Radu might not have the appearance of a showman, but he had the smooth polished voice of a man who made his living catering to upper-tier whims.

Elen smiled up at him in perfect confidence and said, “The benefit of your spiritual guidance, of course. And to make a request.”

Radu came further into the room. “The guidance, of course, is yours. The best my poor skill can offer. But the request?”

“I have heard from … certain agents in the marketplace …” She hesitated delicately, as if debating whether or not to reveal the origin of her information. Khat couldn’t have thought of a better way to plant the idea in Radu’s mind that she also bought from the Silent Market. She continued, “… that you are a collector of relics and treasures of the Ancients, as I am, and I wondered if there might be any in your collection you were willing to part with.”

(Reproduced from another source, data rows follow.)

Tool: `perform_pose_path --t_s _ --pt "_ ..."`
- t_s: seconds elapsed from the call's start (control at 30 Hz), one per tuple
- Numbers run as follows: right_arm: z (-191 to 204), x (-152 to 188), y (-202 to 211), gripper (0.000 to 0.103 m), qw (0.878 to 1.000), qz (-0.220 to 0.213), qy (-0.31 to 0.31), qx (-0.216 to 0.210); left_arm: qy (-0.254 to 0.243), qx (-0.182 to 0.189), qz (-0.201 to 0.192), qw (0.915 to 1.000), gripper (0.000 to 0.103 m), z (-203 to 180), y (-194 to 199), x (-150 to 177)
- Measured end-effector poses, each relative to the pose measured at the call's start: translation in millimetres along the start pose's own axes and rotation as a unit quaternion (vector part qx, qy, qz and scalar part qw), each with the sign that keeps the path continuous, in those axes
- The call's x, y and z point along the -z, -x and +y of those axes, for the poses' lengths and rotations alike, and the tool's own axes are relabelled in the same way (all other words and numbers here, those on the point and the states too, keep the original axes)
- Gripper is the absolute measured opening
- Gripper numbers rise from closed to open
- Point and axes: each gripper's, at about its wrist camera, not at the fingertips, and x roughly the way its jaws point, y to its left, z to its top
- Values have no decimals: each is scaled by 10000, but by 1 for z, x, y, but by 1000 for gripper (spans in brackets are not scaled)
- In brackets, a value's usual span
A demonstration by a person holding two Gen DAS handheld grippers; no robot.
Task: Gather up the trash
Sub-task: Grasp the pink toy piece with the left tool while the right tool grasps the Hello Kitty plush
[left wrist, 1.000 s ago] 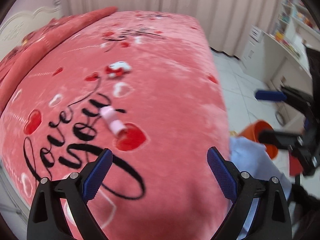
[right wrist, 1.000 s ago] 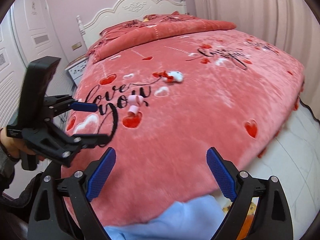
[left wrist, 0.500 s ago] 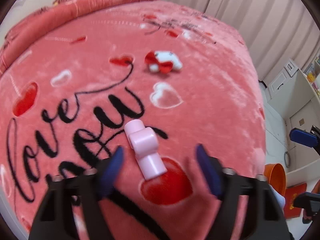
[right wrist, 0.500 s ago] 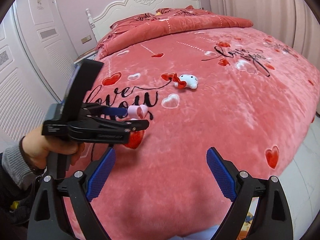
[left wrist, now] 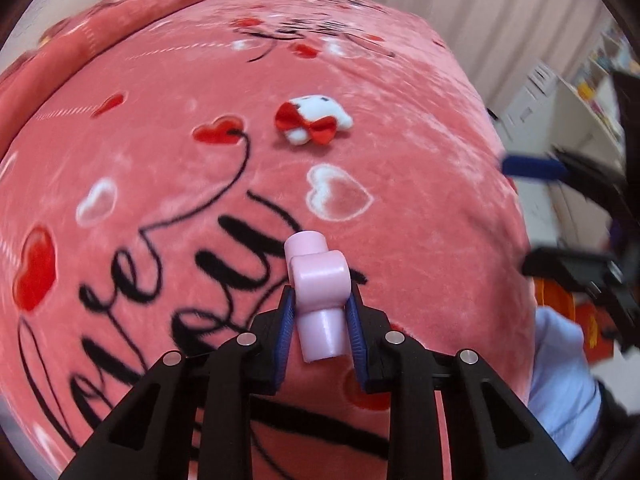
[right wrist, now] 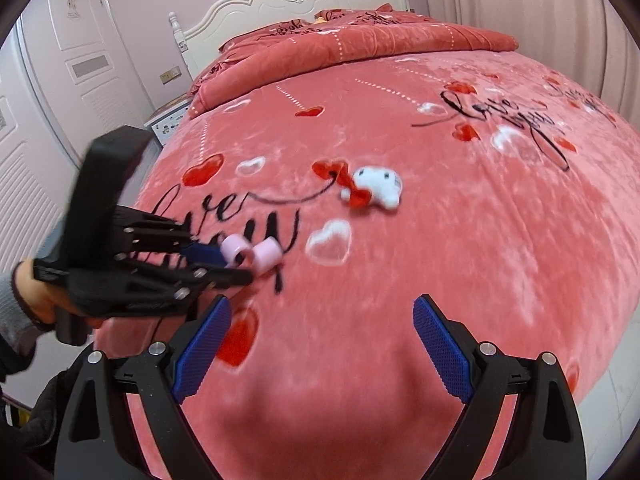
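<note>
Plush coral-pink bedspread fills both views, printed with red and white hearts and black script lettering, and spreads over a bed with a carved white headboard at twelve o'clock in the right wrist view. A folded quilt of the same pink lies across the bed just below the headboard. White panelled wardrobe doors stand at ten o'clock, pale curtains at one to two o'clock. In the left wrist view an orange bin shows blurred at three to four o'clock, off the bed's edge, partly hidden by the right gripper, which reaches in from three o'clock.

A small white plush toy with a red bow lies on the bedspread near the middle of the right wrist view, at about twelve o'clock from the right gripper. That gripper's blue-padded fingers stand wide apart over bare bedspread with nothing between them.

The left gripper, held in a person's hand at eight to nine o'clock in the right wrist view, has its fingers drawn in narrow and clamped on a pale pink plastic pipe-shaped piece. This piece has short tube ends sticking out at angles; the blue pads press on both of its sides. It sits over the black lettering, well apart from the plush toy, which lies at twelve o'clock from it. Whether it touches the bedspread cannot be told.
</note>
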Motion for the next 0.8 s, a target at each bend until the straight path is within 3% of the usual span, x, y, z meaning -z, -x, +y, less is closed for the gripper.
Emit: perform_pose_path --t_s 0.3,0.5,0.6,0.73,0.8 --pt "-8 -56 -57 91 9994 46 284 172 -681 211 84 9974 27 20 -8 -29" --pt "-26 -79 -102 85 9988 240 282 309 -673 380 21 9970 27 35 -16 -39" --pt "-32 -82 -119 77 9986 390 218 278 -658 445 10 9968 27 39 -22 -42" --pt "-38 -83 -136 58 9985 439 171 271 -625 524 -4 9967 27 41 -30 -43" --pt "-40 -83 -141 56 9985 449 154 255 -562 557 -14 9969 27 43 -32 -44"
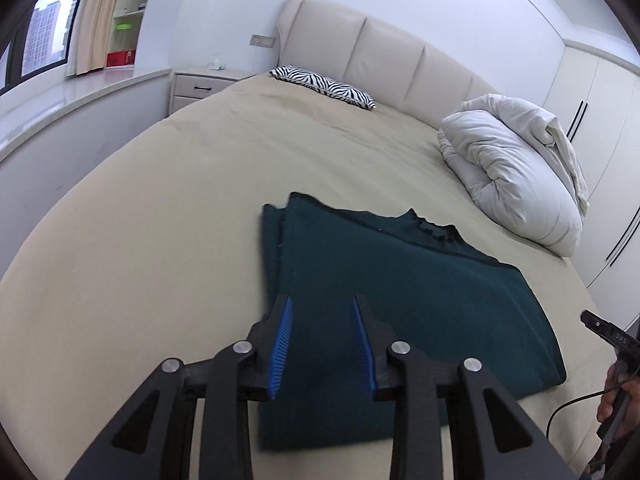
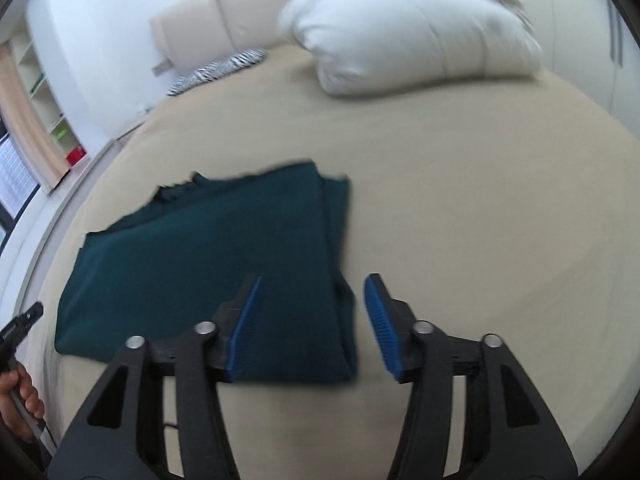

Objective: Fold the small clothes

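Observation:
A dark green knit garment [image 1: 400, 292] lies folded flat on the beige bed sheet [image 1: 160, 240], its neckline toward the headboard. My left gripper [image 1: 322, 304] hovers over the garment's near left edge, open, with nothing between its blue pads. In the right wrist view the same garment [image 2: 208, 264] shows blurred, folded layers stacked along its right edge. My right gripper [image 2: 314, 284] hangs above that near right corner, open wide, with no cloth pinched. The right gripper's tip [image 1: 592, 320] and a hand appear at the right edge of the left wrist view.
A bunched white duvet [image 1: 516, 176] lies at the bed's far right. A zebra-print pillow [image 1: 324, 86] rests by the padded headboard [image 1: 384, 48]. A nightstand [image 1: 204, 84] and window ledge run along the left; wardrobe doors [image 1: 592, 120] stand on the right.

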`<state>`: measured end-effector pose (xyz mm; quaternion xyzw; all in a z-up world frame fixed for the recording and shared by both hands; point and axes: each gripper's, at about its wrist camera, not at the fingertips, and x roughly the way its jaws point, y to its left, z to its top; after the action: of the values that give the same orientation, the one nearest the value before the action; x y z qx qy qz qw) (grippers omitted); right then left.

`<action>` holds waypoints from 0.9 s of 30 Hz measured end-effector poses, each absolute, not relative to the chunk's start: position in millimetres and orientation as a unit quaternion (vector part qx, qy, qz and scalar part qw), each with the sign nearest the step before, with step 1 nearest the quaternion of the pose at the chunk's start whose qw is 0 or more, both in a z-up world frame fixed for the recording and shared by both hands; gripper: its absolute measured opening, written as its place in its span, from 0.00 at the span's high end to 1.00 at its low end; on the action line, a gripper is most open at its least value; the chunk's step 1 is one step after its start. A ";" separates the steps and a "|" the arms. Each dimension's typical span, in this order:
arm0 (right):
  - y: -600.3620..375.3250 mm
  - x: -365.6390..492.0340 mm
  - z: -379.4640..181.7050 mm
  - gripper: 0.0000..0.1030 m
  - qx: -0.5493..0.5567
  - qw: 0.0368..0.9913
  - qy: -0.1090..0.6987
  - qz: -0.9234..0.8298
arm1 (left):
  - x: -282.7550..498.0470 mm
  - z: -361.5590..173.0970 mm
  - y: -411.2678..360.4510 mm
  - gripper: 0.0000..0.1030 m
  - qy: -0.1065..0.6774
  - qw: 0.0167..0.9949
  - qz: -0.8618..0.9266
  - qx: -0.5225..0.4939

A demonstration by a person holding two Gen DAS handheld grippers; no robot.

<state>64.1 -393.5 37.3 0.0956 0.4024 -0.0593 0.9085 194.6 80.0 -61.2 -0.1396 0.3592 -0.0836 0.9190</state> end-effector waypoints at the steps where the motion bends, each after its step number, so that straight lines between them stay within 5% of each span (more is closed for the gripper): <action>1: -388.2 73.5 38.2 0.40 0.079 0.912 0.399 -0.058 | 197.5 -62.0 76.9 0.69 0.361 0.918 -0.085 -0.142; 8: -400.2 73.4 -0.9 0.55 0.113 0.885 0.444 -0.088 | 192.9 -86.0 72.6 0.66 0.388 0.906 -0.094 -0.140; 16: -420.1 46.0 -39.7 0.91 0.172 0.860 0.472 -0.083 | 207.6 -95.3 60.8 0.66 0.407 0.902 -0.091 -0.113; 27: -424.4 27.3 -46.1 0.96 0.182 0.862 0.467 -0.076 | 207.5 -106.1 65.7 0.66 0.412 0.901 -0.094 -0.101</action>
<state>27.3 -424.4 -46.1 0.1821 0.4665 -0.0764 0.8622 207.5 65.7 -106.1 -0.1010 0.4118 -0.0936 0.9008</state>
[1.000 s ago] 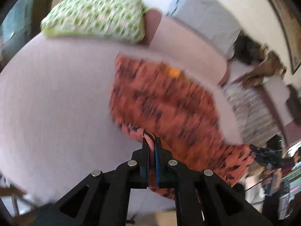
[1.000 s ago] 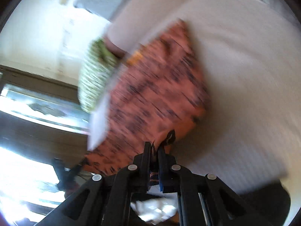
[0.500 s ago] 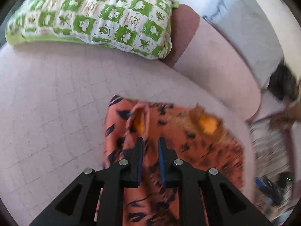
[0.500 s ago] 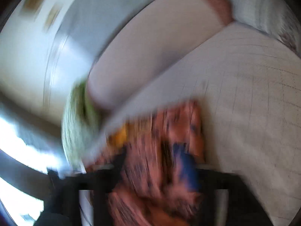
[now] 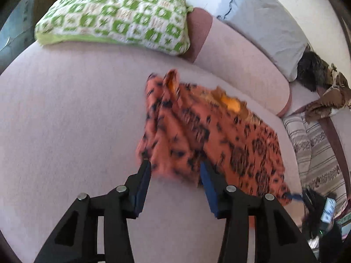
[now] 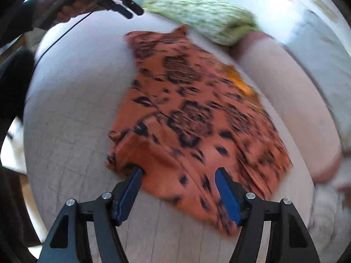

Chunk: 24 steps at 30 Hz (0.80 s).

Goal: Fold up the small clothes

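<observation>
You have one orange garment with black print lying spread on the pale pink sofa seat, below one green-and-white pillow; one grey cushion leans behind. Your left gripper has its jaws opening, cloth edge between but unpressed; your right gripper stands wide and is closing slightly over the near hem, gripping nothing.
</observation>
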Each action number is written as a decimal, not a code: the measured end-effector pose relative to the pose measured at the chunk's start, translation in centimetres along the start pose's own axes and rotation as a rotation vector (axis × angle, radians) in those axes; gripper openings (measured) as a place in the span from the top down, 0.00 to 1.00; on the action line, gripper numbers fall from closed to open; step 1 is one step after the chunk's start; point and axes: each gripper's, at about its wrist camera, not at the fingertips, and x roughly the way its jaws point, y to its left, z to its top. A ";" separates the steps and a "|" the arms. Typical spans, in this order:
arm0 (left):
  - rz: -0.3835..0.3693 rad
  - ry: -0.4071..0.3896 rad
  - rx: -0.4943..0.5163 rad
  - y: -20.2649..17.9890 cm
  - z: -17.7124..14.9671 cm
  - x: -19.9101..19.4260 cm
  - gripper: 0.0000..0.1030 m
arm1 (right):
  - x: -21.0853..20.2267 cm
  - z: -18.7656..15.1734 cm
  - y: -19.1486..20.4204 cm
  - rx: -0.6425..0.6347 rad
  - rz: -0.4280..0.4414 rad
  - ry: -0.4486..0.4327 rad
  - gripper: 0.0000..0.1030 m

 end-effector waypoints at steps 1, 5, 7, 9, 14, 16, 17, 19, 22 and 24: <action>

Radu took a seat at the low alabaster table opposite her. “Ah. You sent a servant earlier?”

“A dealer in the trade of relics. This man’s partner.”

Radu followed her gesture, and his critical gaze came to Khat. His black eyes were hard to read, even though Khat had learned years ago to interpret emotions from eyes that never altered color unless by a trick of the light. He saw the man’s brows lift as he realized the lower-tier relic dealer his Patrician client had brought with her was kris, saw his eyes turn sly as he looked back to Elen and came to the obvious conclusion. Khat almost smiled; the suspicion that she was a Warder or Trade Inspector in disguise would never enter Radu’s mind now.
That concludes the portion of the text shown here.